This smart building was hacked by IBM researchers to show hacking risks associated with Internet of Things.
IBM security researchers are warning that building automation systems used to power so-called “smart buildings” pose a security risk to companies. According to Gartner, devices in smart homes and smart commercial buildings represented 45 percent of total connected things in use in 2015.
According to a new IBM X-Force report, all the appliances in an office that is controlled by smart devices is being countered by the inherent threat these devices can pose to the network to which they are attached. The ones that control your building’s heating, lighting and air conditioning are also no exception.
The IBM security researchers as part of a penetration test they carried out on their own initiative, chose a random building that had implemented smart IoT solutions for its employees, and hacked into its infrastructure just to prove a point about the lack of proper security measures in smart building and smart office environments.
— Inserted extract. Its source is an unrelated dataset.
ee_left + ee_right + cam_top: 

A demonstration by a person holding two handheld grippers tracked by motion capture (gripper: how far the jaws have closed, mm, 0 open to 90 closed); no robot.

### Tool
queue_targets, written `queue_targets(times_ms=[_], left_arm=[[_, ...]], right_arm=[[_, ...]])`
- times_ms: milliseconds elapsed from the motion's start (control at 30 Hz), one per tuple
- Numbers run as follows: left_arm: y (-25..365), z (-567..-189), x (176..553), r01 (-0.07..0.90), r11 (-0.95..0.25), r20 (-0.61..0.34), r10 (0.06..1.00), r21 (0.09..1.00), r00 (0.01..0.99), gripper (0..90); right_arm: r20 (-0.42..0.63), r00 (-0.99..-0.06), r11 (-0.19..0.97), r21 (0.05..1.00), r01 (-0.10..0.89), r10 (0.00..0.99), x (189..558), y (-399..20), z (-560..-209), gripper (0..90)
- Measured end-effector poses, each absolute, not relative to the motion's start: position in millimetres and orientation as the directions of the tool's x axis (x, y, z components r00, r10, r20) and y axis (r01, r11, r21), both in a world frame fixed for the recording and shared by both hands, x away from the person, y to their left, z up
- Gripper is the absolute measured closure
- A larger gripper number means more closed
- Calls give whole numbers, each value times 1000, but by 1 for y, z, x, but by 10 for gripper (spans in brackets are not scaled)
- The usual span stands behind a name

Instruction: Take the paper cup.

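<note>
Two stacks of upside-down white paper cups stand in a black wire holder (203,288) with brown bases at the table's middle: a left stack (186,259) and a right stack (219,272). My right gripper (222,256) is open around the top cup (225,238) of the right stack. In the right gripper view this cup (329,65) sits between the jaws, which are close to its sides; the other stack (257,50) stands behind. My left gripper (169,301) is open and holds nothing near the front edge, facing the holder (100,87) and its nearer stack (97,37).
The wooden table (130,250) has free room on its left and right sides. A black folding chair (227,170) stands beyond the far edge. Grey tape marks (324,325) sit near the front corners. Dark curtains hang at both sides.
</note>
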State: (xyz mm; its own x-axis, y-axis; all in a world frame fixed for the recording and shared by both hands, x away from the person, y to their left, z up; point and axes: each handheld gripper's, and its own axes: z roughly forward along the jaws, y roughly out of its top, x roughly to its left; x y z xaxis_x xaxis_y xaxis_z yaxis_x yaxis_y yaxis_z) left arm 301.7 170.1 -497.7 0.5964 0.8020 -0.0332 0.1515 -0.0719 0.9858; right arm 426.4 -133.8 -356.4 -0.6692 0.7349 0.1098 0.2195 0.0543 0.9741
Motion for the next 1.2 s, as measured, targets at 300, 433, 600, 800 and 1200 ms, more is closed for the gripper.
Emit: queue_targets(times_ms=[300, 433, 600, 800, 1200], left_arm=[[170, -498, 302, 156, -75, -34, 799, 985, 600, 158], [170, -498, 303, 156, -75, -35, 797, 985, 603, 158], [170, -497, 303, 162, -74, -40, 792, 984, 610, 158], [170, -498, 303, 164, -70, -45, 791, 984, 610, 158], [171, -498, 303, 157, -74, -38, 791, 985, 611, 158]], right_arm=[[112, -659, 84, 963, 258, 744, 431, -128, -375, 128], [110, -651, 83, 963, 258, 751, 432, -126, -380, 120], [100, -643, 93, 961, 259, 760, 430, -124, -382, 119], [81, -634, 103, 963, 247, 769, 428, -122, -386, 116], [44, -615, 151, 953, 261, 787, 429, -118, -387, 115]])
Most of today’s BAS (Building Automation Systems) work in the same manner. Each building has a BAS controller, responsible for managing each of the building’s “smart” features and for collecting and aggregating data from various sensors (humidity, temperature, light, etc.). This BAS controller connects to the Internet through local Wi-Fi spots and the building router, where, in some cases, it sends data to manufacturers or central company servers that gather information from different buildings across the country.
“Little attention is being paid to the potential cybersecurity risks created by smart office technology since these devices fall outside the scope of traditional IT. In fact, a recent survey of building automation system (BAS) operators found that only 29 percent had taken action or were in the process of taking action to improve cybersecurity for their Internet-connected systems,” X-Force researcher Paul Ionescu wrote in a blog.
To prove this point, Ionescu and other X-Force researchers put their skills to the test by conducting an ethical hacking exercise against a “smart office” in North America. The test was conducted with the aim of cracking into its main monitoring and control server that controls not only the building in question but also other locations in North America.
“We were surprised by the amount of very basic security errors that we found which allowed us to break into the system. Things like shared passwords and information stored in clear text within the devices made it significantly easier for us to eventually hack into the central command server, along with the vulnerabilities we identified in the router and BAS software,” Ionescu said to SCMagazine.com in an email.
A flaw in the system diagnostics page in the building automation software allowed the X-Force researchers to access configuration settings for the device, including encrypted passwords. From there, they were able to decrypt the passwords and discover the password for the central command server, which controls stations for several buildings across North America, he said.
The attackers then drove by the facility where the software was deployed and were able to gain access to the central command server by using that password and connecting to the system from outside the building through the Wi-Fi network, he added.
Not only this, the IBM researchers were able to change the basic environmental controls in all the buildings, but also door locks, fire alarms, security systems and even refrigeration units leaving the building susceptible to a physical burglary, Ionescu noted.
IBM said that the combination of weak security, Internet connectivity and vulnerable systems is common in the building management sector, exposing companies that own or even rent in modern office buildings to attack, said Diana Kelly, Executive Security Advisor at IBM.
IBM worked with the company to strengthen its security protocols but also reported the susceptibilties it discovered to the BAS manufacturer.
The experiment has brought to light a lot of points, which the team shares in its Penetration Testing a Building Automation System report, and plans to present at the InterConnect 2016 security conference.